▸ Exercise details
Look for the string "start" in the listing below and copy every line in which it appears.

▸ Information provided
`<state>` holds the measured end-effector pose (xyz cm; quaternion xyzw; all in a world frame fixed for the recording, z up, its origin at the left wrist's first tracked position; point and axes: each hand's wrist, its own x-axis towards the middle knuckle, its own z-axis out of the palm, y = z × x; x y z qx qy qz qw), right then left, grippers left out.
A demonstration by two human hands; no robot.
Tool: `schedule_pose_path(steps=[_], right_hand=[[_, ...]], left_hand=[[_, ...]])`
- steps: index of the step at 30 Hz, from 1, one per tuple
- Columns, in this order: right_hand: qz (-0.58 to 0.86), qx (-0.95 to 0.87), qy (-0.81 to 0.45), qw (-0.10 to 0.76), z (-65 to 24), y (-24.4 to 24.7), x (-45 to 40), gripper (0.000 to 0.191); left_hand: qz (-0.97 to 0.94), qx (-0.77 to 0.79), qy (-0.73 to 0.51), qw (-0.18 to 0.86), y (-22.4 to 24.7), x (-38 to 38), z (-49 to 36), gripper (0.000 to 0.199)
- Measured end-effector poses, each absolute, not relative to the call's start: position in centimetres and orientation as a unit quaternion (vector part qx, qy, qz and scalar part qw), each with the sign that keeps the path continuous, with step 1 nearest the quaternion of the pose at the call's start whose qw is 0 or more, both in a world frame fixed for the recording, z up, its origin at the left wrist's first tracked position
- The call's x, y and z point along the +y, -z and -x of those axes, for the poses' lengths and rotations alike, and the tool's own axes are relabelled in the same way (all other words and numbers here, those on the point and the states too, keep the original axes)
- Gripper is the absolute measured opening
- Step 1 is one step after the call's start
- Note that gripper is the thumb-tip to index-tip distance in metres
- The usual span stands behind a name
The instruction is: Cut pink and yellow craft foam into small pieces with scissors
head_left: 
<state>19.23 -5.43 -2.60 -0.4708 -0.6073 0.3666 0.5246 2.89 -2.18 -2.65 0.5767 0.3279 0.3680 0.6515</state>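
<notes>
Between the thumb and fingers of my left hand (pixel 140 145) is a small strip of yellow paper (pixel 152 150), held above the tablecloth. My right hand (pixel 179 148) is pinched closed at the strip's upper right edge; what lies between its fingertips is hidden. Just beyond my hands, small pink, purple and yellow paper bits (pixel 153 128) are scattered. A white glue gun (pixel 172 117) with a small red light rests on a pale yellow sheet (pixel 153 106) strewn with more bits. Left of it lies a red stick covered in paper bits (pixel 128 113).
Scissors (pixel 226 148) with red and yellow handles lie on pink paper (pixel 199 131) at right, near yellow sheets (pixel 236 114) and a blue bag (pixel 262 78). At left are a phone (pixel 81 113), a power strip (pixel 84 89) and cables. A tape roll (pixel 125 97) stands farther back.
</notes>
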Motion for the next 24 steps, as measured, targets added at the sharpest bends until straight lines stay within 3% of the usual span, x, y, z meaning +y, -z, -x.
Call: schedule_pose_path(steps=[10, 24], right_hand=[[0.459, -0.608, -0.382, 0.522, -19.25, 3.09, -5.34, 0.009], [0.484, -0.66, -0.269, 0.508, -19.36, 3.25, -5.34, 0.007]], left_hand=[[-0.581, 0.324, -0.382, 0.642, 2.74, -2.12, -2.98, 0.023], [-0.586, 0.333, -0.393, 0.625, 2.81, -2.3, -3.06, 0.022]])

▸ Exercise output
- Measured end-effector poses, each absolute, not relative to the call's start: position in centimetres and orientation as a unit quaternion (vector part qx, qy, qz and scalar part qw), each with the sign that keeps the path continuous, with step 1 nearest the quaternion of the pose at the call's start whose qw is 0 or more, both in a world frame fixed for the recording, z up, its origin at the left wrist's first tracked position
- Step 1 is one step after the call's start

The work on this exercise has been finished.